If you have mitral valve disease, here are some steps that may help you manage your condition:

  • Take medications as prescribed. Take your medications as directed by your health care provider.
  • Get support. Having support from your family and friends can help you cope with your condition. Ask your health care provider about support groups that may be helpful.
  • Stay active. It's a good idea to stay physically active. Your health care provider may give you recommendations about how much and what type of exercise is appropriate for you.

Preparing for your appointment

If you think you have mitral valve disease, make an appointment to see your health care provider. Here's some information to help you prepare for your appointment.

What you can do

  • Be aware of pre-appointment restrictions. When you make the appointment, ask if there's anything you need to do beforehand.
  • Write down your symptoms, including any that seem unrelated to mitral valve disease.
  • Write down key personal information, including a family history of heart disease, and any major stresses or recent life changes.
  • Make a list of all medications, vitamins and supplements you take.
  • Take a family member or friend along, if possible. Someone who accompanies you can help you remember information you receive.
  • Be prepared to discuss your diet and exercise habits. If you don't already eat well and exercise, be ready to talk about challenges you might face in getting started.
  • Write down questions to ask your health care provider.

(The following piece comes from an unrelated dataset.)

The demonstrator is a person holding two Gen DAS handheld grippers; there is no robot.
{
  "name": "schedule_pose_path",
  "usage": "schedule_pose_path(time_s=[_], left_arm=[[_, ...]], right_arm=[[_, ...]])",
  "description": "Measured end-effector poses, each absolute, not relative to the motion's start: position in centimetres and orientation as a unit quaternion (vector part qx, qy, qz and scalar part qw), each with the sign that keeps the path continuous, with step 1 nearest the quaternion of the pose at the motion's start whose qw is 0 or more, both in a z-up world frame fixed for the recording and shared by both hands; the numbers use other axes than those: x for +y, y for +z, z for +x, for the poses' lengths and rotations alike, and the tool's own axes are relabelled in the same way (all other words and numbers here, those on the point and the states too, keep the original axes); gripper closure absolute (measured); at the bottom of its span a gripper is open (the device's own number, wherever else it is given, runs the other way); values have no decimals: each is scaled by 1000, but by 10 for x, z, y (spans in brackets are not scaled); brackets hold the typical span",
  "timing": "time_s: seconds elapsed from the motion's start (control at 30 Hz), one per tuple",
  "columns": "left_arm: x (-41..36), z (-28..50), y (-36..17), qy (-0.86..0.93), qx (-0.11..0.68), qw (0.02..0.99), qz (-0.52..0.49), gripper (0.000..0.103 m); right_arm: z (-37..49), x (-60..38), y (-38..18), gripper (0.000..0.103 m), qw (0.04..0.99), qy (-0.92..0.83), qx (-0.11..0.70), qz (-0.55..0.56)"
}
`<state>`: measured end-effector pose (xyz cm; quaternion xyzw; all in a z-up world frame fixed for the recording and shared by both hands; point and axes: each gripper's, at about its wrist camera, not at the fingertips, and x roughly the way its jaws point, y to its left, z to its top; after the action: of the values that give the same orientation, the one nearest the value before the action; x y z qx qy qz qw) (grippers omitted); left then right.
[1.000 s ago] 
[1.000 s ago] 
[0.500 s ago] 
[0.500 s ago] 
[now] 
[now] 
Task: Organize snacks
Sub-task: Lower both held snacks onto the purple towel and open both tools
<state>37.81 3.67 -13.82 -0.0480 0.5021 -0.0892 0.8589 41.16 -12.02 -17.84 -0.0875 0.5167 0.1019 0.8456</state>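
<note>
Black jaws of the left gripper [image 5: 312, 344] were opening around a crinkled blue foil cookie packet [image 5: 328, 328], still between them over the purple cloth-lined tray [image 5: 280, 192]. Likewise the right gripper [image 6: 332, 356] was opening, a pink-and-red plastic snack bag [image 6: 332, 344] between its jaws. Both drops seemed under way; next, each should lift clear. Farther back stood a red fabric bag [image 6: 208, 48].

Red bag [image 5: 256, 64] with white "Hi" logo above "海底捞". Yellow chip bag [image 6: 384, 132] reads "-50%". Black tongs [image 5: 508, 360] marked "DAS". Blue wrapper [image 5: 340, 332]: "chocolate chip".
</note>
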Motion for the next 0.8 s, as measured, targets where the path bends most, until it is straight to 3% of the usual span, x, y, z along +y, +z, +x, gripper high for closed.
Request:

For mitral valve disease, some basic questions to ask your health care provider include:

  • What is likely causing my symptoms or condition?
  • What are other possible causes for my symptoms or condition?
  • What tests will I need?
  • What's the best treatment?
  • What are the alternatives to the primary approach you're suggesting?
  • I have other health conditions. How can I best manage them together?
  • Are there restrictions I need to follow?
  • Should I see a specialist?
  • If I need surgery, which surgeon do you recommend for heart valve surgery?
  • Is there a generic alternative to the medicine you're prescribing?
  • Are there brochures or other printed material I can take with me? What websites do you recommend?

Don't hesitate to ask other questions you have.

What to expect from your doctor

Your health care provider is likely to ask you several questions, including:

  • When did your symptoms begin?
  • Have your symptoms been continuous or occasional?
  • How severe are your symptoms?
  • What, if anything, seems to improve your symptoms?
  • What, if anything, appears to worsen your symptoms?